- Education: Binghamton University; University of Pennsylvania
- Awards: PECASE; Fellow of the American Physical Society
- Scientific career
- Fields: molecular biophysics; structural biology
- Workplaces: City College of New York
- Website: https://gunnerlab.ccny.cuny.edu/

= Marilyn Gunner =

American physics professor

Marilyn Gunner is a physics professor at the City College of New York (CUNY) and a Fellow of the American Physical Society. She is known for her work on molecular biophysics and structural biology.

==Education==
Gunner received her B.A. from the State University of New York (Binghamton). She completed her Ph.D. in 1988 at the University of Pennsylvania, where she worked on topics such as electron transfer in proteins with Leslie Dutton.

==Career and research==
Gunner previously worked in Barry Honig's lab at Columbia University, where she studied the electrostatic control of proteins. She is now a professor in the physics department at CUNY where she has continued to study protein interactions. As of 2021, her 140 publications have been cited over 5,800 times. She is the lead investigator of the Multi-Conformation Continuum Electrostatics (MCCE) project, which is "a biophysics simulation program combining continuum electrostatics and molecular mechanics." Gunner was also part of a collaboration which measured the efficiency of energy storage in cyanobacteria, work that could have implications for astrobiology.

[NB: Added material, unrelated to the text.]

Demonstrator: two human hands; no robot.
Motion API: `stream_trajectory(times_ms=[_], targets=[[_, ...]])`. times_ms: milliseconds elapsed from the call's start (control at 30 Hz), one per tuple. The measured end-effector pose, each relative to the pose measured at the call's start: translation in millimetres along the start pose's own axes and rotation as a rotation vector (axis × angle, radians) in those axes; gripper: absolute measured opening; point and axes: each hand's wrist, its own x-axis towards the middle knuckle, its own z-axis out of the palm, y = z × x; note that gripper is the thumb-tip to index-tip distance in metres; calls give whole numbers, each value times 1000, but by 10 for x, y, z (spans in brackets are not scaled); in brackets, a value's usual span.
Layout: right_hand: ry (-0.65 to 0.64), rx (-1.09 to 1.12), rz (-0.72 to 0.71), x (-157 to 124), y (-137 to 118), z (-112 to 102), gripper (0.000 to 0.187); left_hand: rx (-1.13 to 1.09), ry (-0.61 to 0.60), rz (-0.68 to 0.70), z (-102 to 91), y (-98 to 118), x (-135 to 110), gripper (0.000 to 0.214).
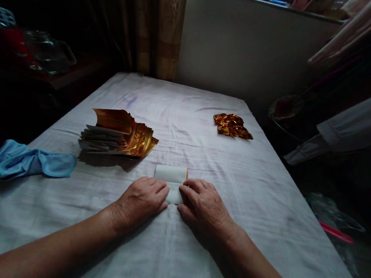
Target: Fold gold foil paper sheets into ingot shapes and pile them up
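Observation:
A small white sheet of paper with a gold edge lies on the white cloth-covered table in front of me. My left hand and my right hand rest side by side on its near part, fingers curled and pressing the paper down against the cloth. A stack of gold foil sheets sits to the left, just beyond my left hand. A small heap of folded gold pieces lies farther off to the right.
A blue cloth hangs over the table's left edge. A glass jug and red items stand on a dark side surface at left. Curtains and a white wall lie behind. A sleeve-like white fabric hangs at right.

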Motion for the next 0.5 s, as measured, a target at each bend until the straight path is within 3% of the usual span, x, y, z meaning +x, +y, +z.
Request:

In 2006, Gunner served as the chair of the Division of Biological Physics in the American Physical Society. She currently serves as a member of the editorial board for both the Journal of the Royal Society Interface and Biochimica et Biophysica Acta – Bioenergetics. Gunner has also served as both a general member and a member of the board of directors for the Telluride Science Research Center.

==Awards and recognition==
- The Presidential Early Career Award for Scientists and Engineers (1996): "For biophysics of proteins"
- Fellow of the American Physical Society, Division of Biological Physics (2007): "For her work in both experimental and theoretical studies of electron and proton transfer processes in proteins, in particular for her beautiful work coupling the theory of electrostatic interactions to the dynamics of charge transfer in photosynthetic reaction centers, and in recognition of her service to the Division of Biological Physics."